Begitulah kawan, setahun telah berlalu dari pelarianku, namun aku tak pernah mendapatkan apapun juga. Damai, ketenangan bahkan kebahagiaan, tak pernah sekejabpun mendekat. Aku terus diburu oleh masalahku. Aku seperti berada di tengah perang yang berkecamuk. Perih. Mungkin kau bertanya kawan! Kemana Tuhan yang selalu ada untukku itu? Aku sendiri yang menjauh kawan. Yah……..saat seperti itu, tak pernah sedetikpun kuingat Penciptaku. Tak pernah kuminta belas kasihanNYA. Hanya keluhanlah yang selalu kusampaikan kepadaNYA. Aku bahkan pernah membenci waktu, juga keadaan, hingga aku pun pernah hampir tergelincir membenci Tuhan. Karena aku merasa betapa Tuhan telah membedakan hidupku dengan orang lain. Aku sangat iri dengan orang-orang yang mengaku suci itu. Betapa kemakmuran selalu menemani mereka. Berkelimpahan dan tak pernah kekurangan, padahal mereka juga tak beriman. Saat itu aku terus berpikir untuk menghakimi mereka. Aku benci orang orang kaya yang sombong itu. Aku tetap tak berdaya. Keresahan memang telah menang atasku. Kegelisahan berhasil mengelilingiku. Kesulitan hidup semakin memburuku. Aku terpidana dalam rancangan jahat si musuh. Menahan semua kepenatan hidup ini sendiri. Tak nyaman hidup sepertiku kawan! Meski aku telah berjuang untuk menang atas masalahku, namun tetap kehampaanlah yang ada dihatiku.

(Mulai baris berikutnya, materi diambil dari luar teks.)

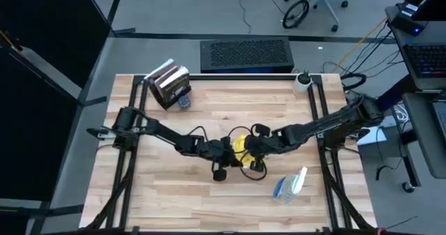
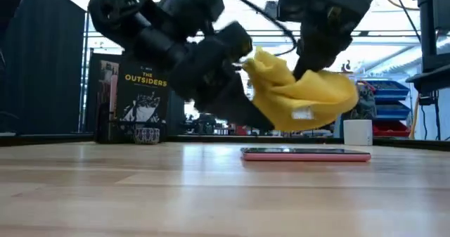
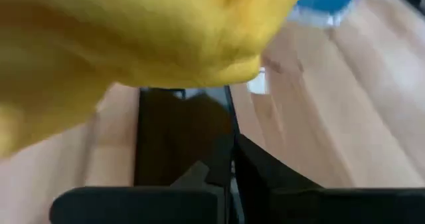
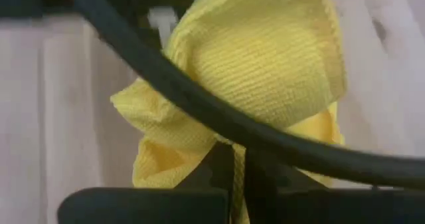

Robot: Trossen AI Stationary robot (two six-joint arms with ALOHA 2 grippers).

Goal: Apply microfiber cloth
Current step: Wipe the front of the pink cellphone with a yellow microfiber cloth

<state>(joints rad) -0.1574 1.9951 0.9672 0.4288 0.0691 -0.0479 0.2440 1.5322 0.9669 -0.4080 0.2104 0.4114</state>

Jadi kawan…….. jangan pernah mengambil langkah sepertiku. Masalah itu tak akan pernah hilang, meski kita menghindar. Ia akan tetap memburumu, kemanapun engkau berlari. Aku masih beruntung kawan, Allah yang penuh kasih itu tak lupa menegurku. Tak dibiarkannya aku terpuruk lebih dalam. Dia mengerti setiap hal yang aku rasakan. DIApun melepaskanku dari masalah yang melilitku, seperti seutas tali yang selalu siap memburuku. Aku memang berhasil menjauhi keadaan hidupku, namun aku tak pernah bisa berlari dariNYA. Mungkin sekarang aku belum benar benar terlepas dari keterpurukan hidupku, namun aku yakin, Allah yang penuh kasih itu telah melakukannya untukku. Hingga diberinya aku damai yang luar biasa ditengah kegalauanku. Kawan……apa kau juga sedang menghadapi masalah seperti yang aku rasakan? Datanglah kepadaNYA, DIA tak akan sedikitpun berpaling darimu. DIA pasti juga sangat mengerti hidupmu kawan, betapapun rumitnya itu.
Jakarta, 05 Januari 2010
“ Kemanakah aku dapat pergi menjauhi roh-Mu, kemana aku dapat lari dari hadapan-Mu ? …di sana tangan-Mu akan menuntun aku, dan tangan kanan-Mu memegang aku ”.